_EXERCISE REQUIREMENTS_
Go to the line holding "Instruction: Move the" in the entries below and write out exactly every line down to and including the line holding "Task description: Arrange".

_RECORDS SUPPLIED_
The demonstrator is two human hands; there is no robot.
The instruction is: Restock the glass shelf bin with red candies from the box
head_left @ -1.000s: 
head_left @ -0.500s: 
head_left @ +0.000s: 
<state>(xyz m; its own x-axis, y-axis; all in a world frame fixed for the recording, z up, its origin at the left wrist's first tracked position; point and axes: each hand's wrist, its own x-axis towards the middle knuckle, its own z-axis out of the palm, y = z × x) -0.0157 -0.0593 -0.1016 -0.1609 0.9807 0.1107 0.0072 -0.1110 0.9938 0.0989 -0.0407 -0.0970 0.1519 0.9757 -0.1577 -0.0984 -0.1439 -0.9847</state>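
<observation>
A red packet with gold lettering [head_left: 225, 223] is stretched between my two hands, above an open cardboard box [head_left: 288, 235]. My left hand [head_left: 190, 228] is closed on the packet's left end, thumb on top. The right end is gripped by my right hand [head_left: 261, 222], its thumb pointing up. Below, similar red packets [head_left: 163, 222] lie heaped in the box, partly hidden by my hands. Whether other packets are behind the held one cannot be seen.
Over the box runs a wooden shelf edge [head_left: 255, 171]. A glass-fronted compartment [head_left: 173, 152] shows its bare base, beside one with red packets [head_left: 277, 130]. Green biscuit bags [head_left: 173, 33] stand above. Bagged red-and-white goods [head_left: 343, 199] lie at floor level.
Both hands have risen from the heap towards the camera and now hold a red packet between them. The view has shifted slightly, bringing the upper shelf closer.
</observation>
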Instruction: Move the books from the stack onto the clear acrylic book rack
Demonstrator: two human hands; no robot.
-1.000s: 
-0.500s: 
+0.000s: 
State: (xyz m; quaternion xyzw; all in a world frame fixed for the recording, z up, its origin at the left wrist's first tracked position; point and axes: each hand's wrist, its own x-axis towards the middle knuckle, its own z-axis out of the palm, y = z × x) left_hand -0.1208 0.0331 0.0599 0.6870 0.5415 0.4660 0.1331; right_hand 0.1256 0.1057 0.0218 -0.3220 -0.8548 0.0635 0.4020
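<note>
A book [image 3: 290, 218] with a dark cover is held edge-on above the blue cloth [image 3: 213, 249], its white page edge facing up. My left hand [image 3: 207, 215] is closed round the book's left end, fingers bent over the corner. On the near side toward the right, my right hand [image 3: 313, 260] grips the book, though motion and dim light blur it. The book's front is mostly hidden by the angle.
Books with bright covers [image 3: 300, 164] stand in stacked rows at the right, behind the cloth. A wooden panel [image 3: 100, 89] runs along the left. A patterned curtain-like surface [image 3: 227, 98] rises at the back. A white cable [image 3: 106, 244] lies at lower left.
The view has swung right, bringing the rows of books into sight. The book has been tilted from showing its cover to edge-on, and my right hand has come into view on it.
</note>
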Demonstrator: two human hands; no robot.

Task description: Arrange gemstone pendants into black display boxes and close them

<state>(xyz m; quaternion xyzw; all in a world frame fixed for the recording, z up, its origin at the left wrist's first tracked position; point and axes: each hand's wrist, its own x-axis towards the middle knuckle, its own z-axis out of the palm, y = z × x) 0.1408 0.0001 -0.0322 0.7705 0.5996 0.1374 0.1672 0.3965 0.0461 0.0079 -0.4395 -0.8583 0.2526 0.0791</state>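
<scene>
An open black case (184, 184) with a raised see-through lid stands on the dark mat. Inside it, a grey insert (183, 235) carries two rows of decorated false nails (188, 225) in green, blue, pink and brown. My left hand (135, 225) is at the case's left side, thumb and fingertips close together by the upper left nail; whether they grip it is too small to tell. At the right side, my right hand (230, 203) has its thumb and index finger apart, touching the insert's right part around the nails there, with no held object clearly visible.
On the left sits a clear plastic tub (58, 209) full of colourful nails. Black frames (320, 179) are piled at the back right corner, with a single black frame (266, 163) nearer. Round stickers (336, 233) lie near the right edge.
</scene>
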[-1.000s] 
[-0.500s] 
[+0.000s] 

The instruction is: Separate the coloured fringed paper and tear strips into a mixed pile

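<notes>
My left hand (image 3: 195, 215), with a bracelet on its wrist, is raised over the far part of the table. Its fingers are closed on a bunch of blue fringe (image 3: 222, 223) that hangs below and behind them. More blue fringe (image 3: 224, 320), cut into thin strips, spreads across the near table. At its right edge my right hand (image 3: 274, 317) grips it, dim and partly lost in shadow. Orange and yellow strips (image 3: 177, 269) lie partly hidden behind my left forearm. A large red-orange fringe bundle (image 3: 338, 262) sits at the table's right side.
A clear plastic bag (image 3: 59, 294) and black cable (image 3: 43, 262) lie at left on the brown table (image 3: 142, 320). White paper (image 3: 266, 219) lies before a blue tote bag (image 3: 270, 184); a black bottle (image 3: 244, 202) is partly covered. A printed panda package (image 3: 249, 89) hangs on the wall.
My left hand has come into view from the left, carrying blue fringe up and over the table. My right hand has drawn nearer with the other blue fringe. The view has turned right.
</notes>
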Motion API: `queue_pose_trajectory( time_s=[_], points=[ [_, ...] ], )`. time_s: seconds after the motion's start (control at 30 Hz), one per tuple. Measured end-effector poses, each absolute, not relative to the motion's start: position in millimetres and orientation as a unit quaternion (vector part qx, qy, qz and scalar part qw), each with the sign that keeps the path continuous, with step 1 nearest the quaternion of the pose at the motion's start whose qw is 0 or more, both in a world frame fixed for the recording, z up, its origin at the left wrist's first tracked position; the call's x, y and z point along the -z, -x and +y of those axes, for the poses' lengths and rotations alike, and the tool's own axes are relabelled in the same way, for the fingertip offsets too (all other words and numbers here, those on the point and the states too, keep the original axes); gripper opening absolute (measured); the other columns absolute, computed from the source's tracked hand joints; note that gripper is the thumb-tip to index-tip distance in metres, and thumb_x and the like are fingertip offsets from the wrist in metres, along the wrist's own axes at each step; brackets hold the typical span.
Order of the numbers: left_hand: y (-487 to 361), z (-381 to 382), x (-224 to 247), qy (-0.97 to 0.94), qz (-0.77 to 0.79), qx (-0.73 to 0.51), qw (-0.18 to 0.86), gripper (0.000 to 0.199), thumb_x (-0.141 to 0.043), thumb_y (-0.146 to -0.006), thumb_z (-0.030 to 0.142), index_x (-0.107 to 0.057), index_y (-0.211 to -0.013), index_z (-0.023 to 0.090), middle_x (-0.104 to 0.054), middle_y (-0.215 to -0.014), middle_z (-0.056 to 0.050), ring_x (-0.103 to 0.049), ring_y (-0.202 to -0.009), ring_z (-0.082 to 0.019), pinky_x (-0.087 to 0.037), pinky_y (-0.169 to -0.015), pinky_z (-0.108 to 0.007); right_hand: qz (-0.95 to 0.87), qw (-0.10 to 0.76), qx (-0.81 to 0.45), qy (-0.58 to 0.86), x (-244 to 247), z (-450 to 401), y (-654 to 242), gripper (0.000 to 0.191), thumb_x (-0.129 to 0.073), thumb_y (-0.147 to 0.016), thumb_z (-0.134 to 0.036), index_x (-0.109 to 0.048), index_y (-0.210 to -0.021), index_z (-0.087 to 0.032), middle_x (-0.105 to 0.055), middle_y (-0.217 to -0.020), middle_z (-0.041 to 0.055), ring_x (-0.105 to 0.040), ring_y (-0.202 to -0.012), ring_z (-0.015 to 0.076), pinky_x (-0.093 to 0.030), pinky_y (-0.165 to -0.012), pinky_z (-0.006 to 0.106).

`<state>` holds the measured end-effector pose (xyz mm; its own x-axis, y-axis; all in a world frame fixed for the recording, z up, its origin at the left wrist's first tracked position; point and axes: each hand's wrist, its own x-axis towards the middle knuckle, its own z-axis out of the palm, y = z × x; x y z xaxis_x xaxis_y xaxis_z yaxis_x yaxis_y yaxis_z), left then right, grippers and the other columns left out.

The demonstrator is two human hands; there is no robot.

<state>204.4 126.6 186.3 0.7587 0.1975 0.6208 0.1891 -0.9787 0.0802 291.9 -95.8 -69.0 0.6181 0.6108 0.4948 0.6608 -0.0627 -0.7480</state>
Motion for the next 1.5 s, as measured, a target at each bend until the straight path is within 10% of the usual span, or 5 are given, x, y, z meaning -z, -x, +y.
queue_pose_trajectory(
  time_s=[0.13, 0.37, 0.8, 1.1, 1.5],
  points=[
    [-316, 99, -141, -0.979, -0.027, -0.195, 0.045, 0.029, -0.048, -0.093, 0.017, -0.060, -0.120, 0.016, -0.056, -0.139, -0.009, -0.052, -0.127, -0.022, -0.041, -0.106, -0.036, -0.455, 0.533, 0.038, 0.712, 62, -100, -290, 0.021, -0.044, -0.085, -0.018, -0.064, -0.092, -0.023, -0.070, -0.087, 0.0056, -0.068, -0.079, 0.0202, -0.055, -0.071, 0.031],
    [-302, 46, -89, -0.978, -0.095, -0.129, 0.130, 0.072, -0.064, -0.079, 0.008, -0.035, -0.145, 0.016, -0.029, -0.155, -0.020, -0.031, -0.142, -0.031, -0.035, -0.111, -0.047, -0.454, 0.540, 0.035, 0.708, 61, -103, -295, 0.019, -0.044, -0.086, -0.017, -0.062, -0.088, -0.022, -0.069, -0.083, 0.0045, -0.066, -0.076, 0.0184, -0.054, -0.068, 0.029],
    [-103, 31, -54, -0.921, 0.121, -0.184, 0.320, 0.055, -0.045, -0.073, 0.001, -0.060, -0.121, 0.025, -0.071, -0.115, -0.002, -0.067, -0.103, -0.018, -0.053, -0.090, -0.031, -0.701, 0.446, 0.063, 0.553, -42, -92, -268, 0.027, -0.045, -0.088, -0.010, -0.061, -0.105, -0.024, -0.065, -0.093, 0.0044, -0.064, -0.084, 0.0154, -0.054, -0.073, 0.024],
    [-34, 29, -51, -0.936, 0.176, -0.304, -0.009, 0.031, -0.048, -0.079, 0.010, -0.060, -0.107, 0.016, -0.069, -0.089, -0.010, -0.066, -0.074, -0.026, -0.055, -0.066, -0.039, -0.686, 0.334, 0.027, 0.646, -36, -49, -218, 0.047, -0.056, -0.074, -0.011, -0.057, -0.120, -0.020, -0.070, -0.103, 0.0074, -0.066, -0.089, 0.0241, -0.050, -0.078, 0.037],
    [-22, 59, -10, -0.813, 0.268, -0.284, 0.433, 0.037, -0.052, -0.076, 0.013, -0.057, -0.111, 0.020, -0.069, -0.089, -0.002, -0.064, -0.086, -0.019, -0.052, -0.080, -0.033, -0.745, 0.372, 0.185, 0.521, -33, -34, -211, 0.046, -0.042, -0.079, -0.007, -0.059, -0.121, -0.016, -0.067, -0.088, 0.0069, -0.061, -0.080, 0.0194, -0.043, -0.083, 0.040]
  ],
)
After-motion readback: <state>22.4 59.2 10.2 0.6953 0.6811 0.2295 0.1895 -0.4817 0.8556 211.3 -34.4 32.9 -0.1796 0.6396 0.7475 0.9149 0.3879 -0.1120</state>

_WRITTEN ANSWER_
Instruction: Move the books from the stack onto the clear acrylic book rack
Demonstrator: two human hands; no robot.
-1.000s: 
-0.500s: 
+0.000s: 
State: (xyz m; quaternion xyzw; all in a world frame fixed for the recording, z up, its origin at the left wrist's first tracked position; point and axes: each hand's wrist, its own x-axis towards the middle knuckle, its own z-axis out of the palm, y = z × x) left_hand -0.1208 0.0331 0.0599 0.6870 0.5415 0.4660 0.1331; right_hand 0.1256 0.1057 0.0218 -0.3220 -0.8548 0.0635 0.4020
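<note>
A book [image 3: 290, 218] with a dark cover is held edge-on above the blue cloth [image 3: 213, 249], its white page edge facing up. My left hand [image 3: 207, 215] is closed round the book's left end, fingers bent over the corner. On the near side toward the right, my right hand [image 3: 313, 260] grips the book, though motion and dim light blur it. The book's front is mostly hidden by the angle.
Books with bright covers [image 3: 300, 164] stand in stacked rows at the right, behind the cloth. A wooden panel [image 3: 100, 89] runs along the left. A patterned curtain-like surface [image 3: 227, 98] rises at the back. A white cable [image 3: 106, 244] lies at lower left.
The view has swung right, bringing the rows of books into sight. The book has been tilted from showing its cover to edge-on, and my right hand has come into view on it.
</note>
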Demonstrator: two human hands; no robot.

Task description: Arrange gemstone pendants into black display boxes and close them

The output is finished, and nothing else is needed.